* TASK DESCRIPTION
The required response is the number of lines in the entries that include the word "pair", with nothing added.

* SOURCE DATA
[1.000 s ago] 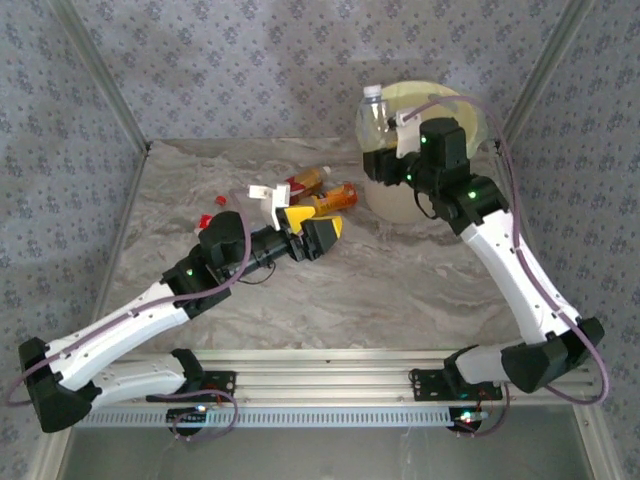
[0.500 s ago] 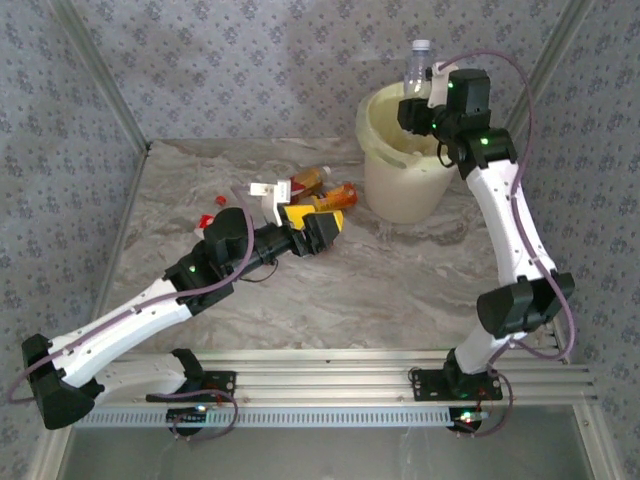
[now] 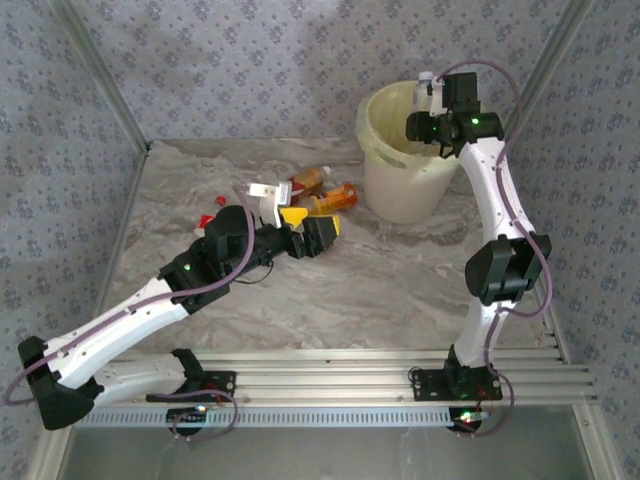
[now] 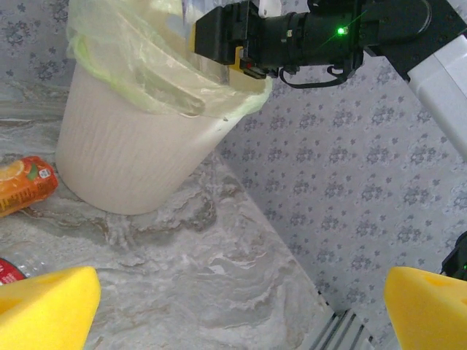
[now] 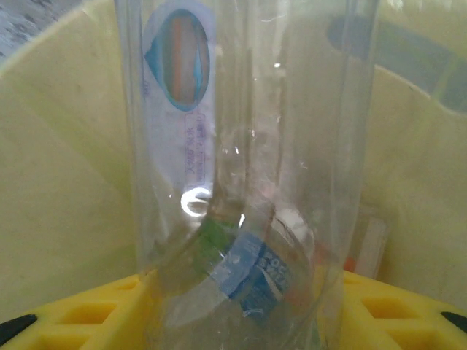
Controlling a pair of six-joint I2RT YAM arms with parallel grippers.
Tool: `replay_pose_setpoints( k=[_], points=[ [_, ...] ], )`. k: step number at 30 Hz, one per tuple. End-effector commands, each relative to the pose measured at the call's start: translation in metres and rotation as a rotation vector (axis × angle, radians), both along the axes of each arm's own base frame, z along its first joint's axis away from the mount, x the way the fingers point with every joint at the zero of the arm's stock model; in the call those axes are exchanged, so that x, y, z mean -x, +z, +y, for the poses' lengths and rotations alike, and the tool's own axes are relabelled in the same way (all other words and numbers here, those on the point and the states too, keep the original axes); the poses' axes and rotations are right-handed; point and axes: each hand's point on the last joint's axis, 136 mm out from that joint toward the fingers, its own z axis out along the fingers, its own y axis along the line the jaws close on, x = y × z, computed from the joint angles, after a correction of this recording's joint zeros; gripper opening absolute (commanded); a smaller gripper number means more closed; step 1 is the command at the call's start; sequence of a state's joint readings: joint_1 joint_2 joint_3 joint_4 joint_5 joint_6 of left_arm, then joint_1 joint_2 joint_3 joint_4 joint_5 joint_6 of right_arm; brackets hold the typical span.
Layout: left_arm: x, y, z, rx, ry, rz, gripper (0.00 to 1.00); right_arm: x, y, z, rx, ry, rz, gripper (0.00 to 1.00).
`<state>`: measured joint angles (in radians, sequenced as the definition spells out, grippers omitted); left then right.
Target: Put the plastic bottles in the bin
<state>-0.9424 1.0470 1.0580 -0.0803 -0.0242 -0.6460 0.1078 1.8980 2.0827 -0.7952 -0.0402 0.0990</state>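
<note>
The left gripper (image 3: 308, 226) is spread to full width and holds nothing. It sits just near of the two orange bottles (image 3: 325, 192) lying on the table (image 3: 400, 280) and has not shifted in the last second. To their right stands the bin (image 3: 400, 180). I have swung the right gripper (image 3: 432, 100) from the bin's left rim across to its far-right mouth and lowered it. It is clamped on a clear bottle (image 5: 241, 146), now inside the rim. I judge release to be the next action.
</note>
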Motion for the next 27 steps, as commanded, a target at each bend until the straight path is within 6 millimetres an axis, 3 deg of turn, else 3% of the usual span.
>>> replay_pose_setpoints(
  k=[1, 8, 17, 23, 27],
  points=[
    [0.004, 0.022, 0.009, 0.012, 0.001, -0.07, 1.0, 0.001, 0.0, -0.014, 0.009, -0.055, 0.023, 0.57],
    [0.015, 0.027, 0.007, 0.014, -0.059, -0.126, 1.0, 0.002, -0.002, -0.016, 0.002, -0.067, 0.033, 0.73],
    [0.027, 0.013, 0.01, -0.135, -0.134, -0.173, 1.0, 0.011, 0.035, -0.016, -0.024, -0.069, -0.059, 0.8],
    [0.036, -0.012, 0.021, -0.336, -0.187, -0.192, 1.0, 0.033, 0.061, -0.002, -0.059, -0.031, -0.143, 0.82],
    [0.034, -0.027, 0.037, -0.442, -0.159, -0.197, 1.0, 0.055, 0.066, 0.011, -0.113, 0.009, -0.184, 0.83]
  ],
)
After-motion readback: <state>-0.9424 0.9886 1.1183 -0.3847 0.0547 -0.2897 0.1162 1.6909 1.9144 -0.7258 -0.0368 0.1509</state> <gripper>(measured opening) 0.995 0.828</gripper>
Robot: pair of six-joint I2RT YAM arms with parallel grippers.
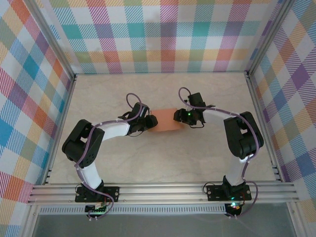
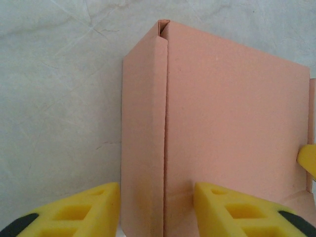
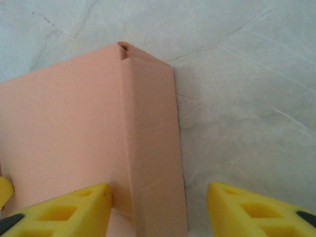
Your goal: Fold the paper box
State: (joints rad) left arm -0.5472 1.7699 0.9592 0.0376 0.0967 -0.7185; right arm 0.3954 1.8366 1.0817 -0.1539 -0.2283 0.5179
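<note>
Salmon-orange card, already folded into a small flat box. The paper box (image 1: pixel 166 127) lies flat on the pale marbled table (image 1: pixel 148 168), roughly in the middle, right between the two arms. In the top view the left gripper (image 1: pixel 151 122) is at the box's left end and the right gripper (image 1: pixel 178 116) is at its right end. They point in toward each other, so the box is pretty much bracketed by them. Pastel plaid walls (image 1: pixel 163 34) run around the table.

In the left wrist view, that gripper's yellow fingers (image 2: pixel 79 213) are spread wide and straddle the box's left edge. One finger is out over bare table and the other is over the top face, with the narrow side wall running up between them. It isn't clamped on anything, and I can't tell whether the inner finger actually touches the card. At the far corner the side wall doesn't sit quite flush with the top — there's a small gap there.

The right wrist view is basically the mirror image. Its fingers (image 3: pixel 256 213) are also wide open, one over the table and one over the top face, with the right side wall between them. Same deal, nothing gripped. That far corner shows a small tucked fold too.

Each wrist view also catches a bit of yellow at the box's far end, probably the other gripper's fingertip.
</note>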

* FINISHED EXERCISE
2